The route through two cataclysmic world wars proved a dead end. Since then the German political elites have been creating an indirect European empire through a gradual deepening of the EU. The euro, wrung out by the French as the price of their acquiescence to a united Germany reluctant to give up its cherished Deutsch mark, is now poised to implode as a result of the contradictions of its inception: putting the cart of monetary union before that of political and fiscal union. Though the German elites now seem to be willing to create this United States of Europe, will the French, who have always wanted Europe to be a union of nation states? It thus remains to be seen whether the current euro-zone crisis will lead to Germany finally fulfilling its long- standing imperial ambitions.

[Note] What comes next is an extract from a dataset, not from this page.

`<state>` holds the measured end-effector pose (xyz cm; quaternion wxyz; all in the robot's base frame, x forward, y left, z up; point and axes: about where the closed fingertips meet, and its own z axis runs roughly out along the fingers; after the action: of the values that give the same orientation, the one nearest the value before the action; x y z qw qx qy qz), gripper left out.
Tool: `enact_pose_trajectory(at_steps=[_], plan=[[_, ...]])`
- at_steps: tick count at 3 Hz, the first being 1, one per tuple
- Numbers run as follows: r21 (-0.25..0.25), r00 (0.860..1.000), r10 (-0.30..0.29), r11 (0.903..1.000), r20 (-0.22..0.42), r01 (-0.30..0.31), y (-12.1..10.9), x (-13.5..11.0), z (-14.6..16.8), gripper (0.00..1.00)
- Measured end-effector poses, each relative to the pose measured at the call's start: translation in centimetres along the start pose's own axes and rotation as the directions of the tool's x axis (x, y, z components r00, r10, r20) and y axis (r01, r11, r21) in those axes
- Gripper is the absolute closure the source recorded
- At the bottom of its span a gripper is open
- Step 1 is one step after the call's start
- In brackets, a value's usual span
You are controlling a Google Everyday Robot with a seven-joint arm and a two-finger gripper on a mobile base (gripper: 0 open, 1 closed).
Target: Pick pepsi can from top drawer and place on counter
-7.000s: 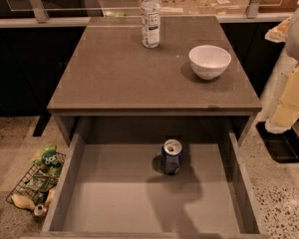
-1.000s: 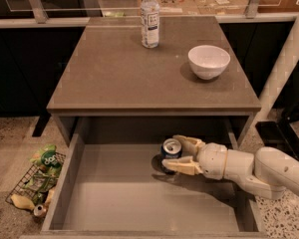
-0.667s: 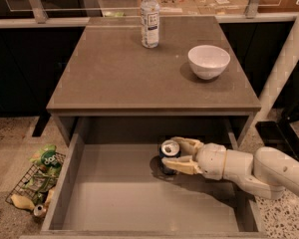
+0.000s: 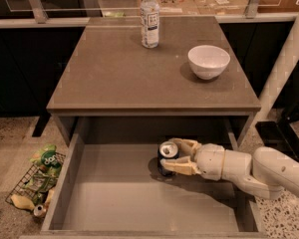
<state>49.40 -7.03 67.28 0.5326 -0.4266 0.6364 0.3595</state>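
Note:
The pepsi can [image 4: 167,150], dark blue with a silver top, is in the open top drawer [image 4: 114,193], near its back middle, and tilts with its top toward the camera. My gripper [image 4: 171,156] reaches in from the right, with one cream finger [image 4: 183,144] behind the can and the other in front of it, closed against its sides. The white arm runs off to the lower right. The grey-brown counter [image 4: 119,73] lies above the drawer.
A clear water bottle [image 4: 150,19] stands at the counter's back middle. A white bowl [image 4: 209,61] sits at its right. On the floor to the left, a wire basket [image 4: 37,180] holds green snack bags. A white post rises at the right.
The arm has reached into the drawer since seven seconds ago. Over the last second the fingers closed on the can, which tipped and shifted slightly left.

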Motion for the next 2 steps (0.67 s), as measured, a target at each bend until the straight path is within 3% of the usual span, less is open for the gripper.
enact_pose_trajectory(at_steps=[1,2], plan=[[0.0,1.0,0.0,1.0,0.0,0.0,0.0,0.0,0.0,1.0],[0.013,1.0,-0.024,0.9996,-0.016,0.024,0.5,-2.5,-2.0,1.0]])
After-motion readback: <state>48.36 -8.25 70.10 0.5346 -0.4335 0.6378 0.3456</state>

This leaves Turkey. The beginning of the end of Kemalist etatism can be dated to the economic liberalisation undertaken by Turgut Ozal, which opened the economy and restored some microeconomic sense. This was complemented by the macroeconomic stability established by Kemal Dervis and maintained by the moderate Islamic governments of Recep Tayyip Erdogan .
These have allowed the pious business class of Anatolia to create a vibrant economy, and provided Erdogan the political muscle to challenge the old Kemalist elites and their main political enforcer — the army. This new-found political and economic vigour has allowed Turkey under the AKP to realise that it can modernise without necessarily westernising. Though there are fears that Erdogan wants to eventually become an Islamist Attaturk, I think these are overblown.
Turkey under the AKP has provided a model of a democratic moderate Islamic country that has been an economic success through largely following the “Washington Consensus”. Erdogan is now successfully trumpeting this across the “new” Middle East. This is all to the good. I have long believed that the multi-ethnic Ottoman empire, despite its growing economic sclerosis, provided a tolerant peace to the highly diverse populations of the Middle East. As Turkey is realising that its future lies not with a reluctant and sclerotic EU, but on re-establishing its hegemony in its old Middle-Eastern domain, the resulting regional order could ensure the peace its inhabitants have been denied since the 1918 Treaty of Versailles.
There are two other post-imperial cities – New Delhi and Beijing – that with their economic resurgence are emerging as the centres of two prospective imperial powers (one reluctant, the other too eager). Their huzun too has lifted. Their resurrection marks not only the benefits of economic liberalism, but – along with Istanbul – also that of the older Eurasian imperial systems defeated by the Western gunpowder empires. Their competition or collaboration with the sole remaining superpower will determine whether the post-war global order of the American Pax, promoting unprecedented global prosperity, will be maintained or eroded.